La chiesa di Sant'Andrea nei pressi di Flumini

quest'antica chiesa campestre in stile gotico catalano sembra fatta appositamente per meditare. Tuttavia fu spesso sconvolta dalle incursioni dei pirati marittimi e nel 1793 si trovò addirittura al centro di una guerra

Unico edificio di culto di Flumini oltre a Santa Maria degli Angeli, Sant’Andrea è una chiesa situata all’interno del parco Andrea Parodi. Nata come chiesa campestre in una zona un tempo rurale, fu edificata nel Quattrocento sopra le fondamenta di un tempio romano. La chiesetta è stata per secoli rifugio di eremiti in cerca di pace e silenzio, ma spesso è stata al centro di eventi turbolenti. Trovandosi vicina alla costa fu più volte soggetta alle scorrerie dei pirati, tanto che nel 1621 il viceré decise di vietare i pellegrinaggi notturni. 

Nel 1793 fu addirittura coinvolta nelle Guerre rivoluzionarie francesi: visto che il Regno di Sardegna aveva aderito a una coalizione antifrancese, questi decisero di attaccare l’isola sbarcando a nord alla Maddalena e a sud a Quartu. La chiesa di Sant’Andrea divenne il quartier generale dei transalpini che però, duramente sconfitti al Lazzaretto e a Calamosca, furono costretti alla ritirata.
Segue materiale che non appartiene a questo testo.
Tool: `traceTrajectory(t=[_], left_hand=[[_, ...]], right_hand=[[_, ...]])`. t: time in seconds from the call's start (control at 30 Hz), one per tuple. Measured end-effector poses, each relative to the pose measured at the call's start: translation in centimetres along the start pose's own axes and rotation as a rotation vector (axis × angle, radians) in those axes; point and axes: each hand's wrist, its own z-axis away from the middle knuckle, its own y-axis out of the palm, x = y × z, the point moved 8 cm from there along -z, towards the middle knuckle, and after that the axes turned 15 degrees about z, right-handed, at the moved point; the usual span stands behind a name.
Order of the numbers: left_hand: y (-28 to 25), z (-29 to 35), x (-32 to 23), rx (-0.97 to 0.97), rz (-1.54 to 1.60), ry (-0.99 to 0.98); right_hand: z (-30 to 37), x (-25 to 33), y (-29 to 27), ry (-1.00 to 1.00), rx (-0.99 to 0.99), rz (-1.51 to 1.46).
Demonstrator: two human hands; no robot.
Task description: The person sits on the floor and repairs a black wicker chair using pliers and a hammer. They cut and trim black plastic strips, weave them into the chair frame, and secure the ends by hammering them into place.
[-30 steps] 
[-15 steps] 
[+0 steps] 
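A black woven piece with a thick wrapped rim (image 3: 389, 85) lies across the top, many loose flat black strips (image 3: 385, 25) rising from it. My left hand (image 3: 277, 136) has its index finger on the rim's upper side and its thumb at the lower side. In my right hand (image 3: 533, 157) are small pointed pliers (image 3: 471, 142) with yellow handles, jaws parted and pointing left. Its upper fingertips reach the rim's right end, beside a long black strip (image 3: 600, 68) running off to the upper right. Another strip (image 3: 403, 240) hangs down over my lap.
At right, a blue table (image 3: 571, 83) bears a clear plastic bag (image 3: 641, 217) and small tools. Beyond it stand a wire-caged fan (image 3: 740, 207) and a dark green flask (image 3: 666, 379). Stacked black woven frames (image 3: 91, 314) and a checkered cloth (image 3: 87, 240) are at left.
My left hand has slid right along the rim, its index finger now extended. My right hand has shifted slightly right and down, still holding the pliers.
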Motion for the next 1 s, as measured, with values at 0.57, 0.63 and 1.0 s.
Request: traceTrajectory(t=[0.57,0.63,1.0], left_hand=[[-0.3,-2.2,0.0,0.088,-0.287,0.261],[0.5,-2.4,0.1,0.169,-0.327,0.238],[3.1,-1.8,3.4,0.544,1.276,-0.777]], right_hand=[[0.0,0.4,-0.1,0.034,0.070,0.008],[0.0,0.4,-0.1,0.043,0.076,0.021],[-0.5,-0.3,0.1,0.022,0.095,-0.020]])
La chiesa è stata costruita in stile gotico catalano. La facciata si distingue per il rosone centrale, la corona di merli e il pittoresco campanile a vela sulla sommità. Sulla destra si trova la dispensa che nei giorni della festa di san Giovanni Battista viene usata per rifocillare i turisti. L’interno è a navata unica con un tetto sorretto da pilastri in muratura; gli elementi più interessanti sono un capitello corinzio e le statue di Sant’Andrea e Sant’Antonio da Padova. Le feste più popolari sono quella di San Giovanni a luglio e quella di Sant’Andrea in dicembre.